También yo, como aquel pequeño pavo real, deseaba ser visto y oído. Me di cuenta de ello el día en que le escribí una larga carta a la familia. Una epístola en la que destacaba las virtudes de mi primera obra, el frenesí de actividad en que me hallaba envuelto y las esperanzas que albergaba acerca de la posibilidad de encontrar pronto editor. Cinco pliegues de mentiras que envolví cuidadosamente y que eché al correo quedándome incomprensiblemente, más vacío, aun, de lo que estaba. Y es que por la por la ranura del buzón se había colado, sin darme cuenta, mi “ópera prima”: un relato salpicado por las falsedades de un chiquillo y sus ambiciones estrafalarias. Yo era el primero y obtuso protagonista de la novelita corta que viajaría para Europa. El segundón de la misma y, sin embargo, el personaje más redondo, permanecía de pie mirando fijamente la carta que yacía en el fondo del correo.
La gloria de los poetas, la inmortalidad de los clásicos eran los sueños de aquél que desechó tantas ideas rutinarias porque le habían parecido demasiado triviales para un elogio, una alabanza o un premio. Cierto es que no sabía hacer otra cosa excepto escribir, pero antes de buscar ideas en otros mundos me decidí a buscarlas en mí mismo. Y empecé, aquella misma noche, por escribir otra carta de cinco pliegues, un “J’acuse” completo contra mi propio orgullo, una revelación plena de lo que yo era y una aceptación total de la cucujada que llevaba dentro.
Abandoné el mar y su sal, inspiradores de ajenos escritores y publiqué Ufano, la primera novela, la contraposición de dos cartas: la que envié a Europa y la que me dirigí aquella noche del buzón. Acertadamente, no obtuvo ningún premio.
Ahora que ya me colecciono a mí mismo y pierdo la cuenta del número de libros, siguen sin venir las ideas perfectas, las de alto copete para altos honores.
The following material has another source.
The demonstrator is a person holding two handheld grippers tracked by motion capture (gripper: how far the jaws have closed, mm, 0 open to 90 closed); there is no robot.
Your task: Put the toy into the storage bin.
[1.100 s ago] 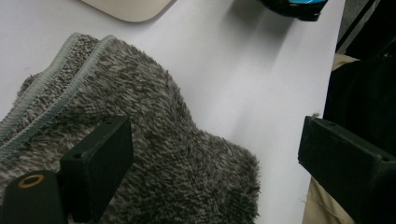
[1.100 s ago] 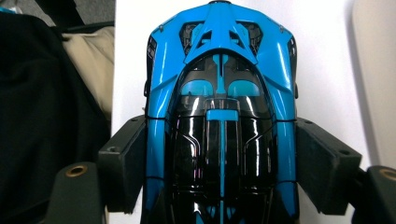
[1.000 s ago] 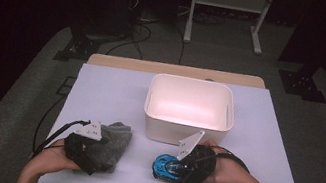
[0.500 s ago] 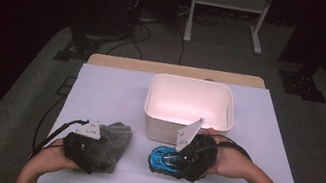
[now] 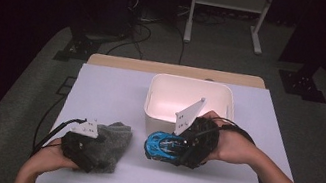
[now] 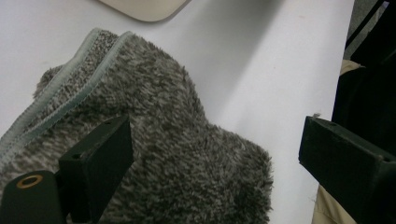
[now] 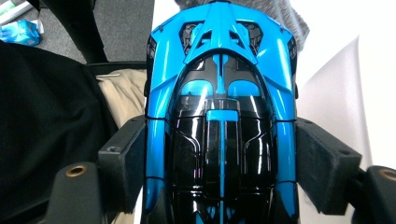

Nacen mis ideas de lo cotidiano, de las hagiografías, del escrutinio de lo ajeno, de los dolores y las ganancias. Sólo plasmo esto. Las grandes musas las dejo vírgenes para los que se parecieron a mí alguna vez. Y por si vuelvo a sentir, aún a mis años, alguna ambición, tengo dos hermosas cucujadas que viven en el palomar. 


1 comentario:

  1. Mis anzuelos habían muerto / no había peor cosa que anhelar fervientemente algo y no poder tenerlo / me colecciono a mi mismo. Me gusto el texto y pensaba que muchas veces pasa en cada uno este sentimiento, y me encantaría investigar sobre las cucujadas...Un abrazo.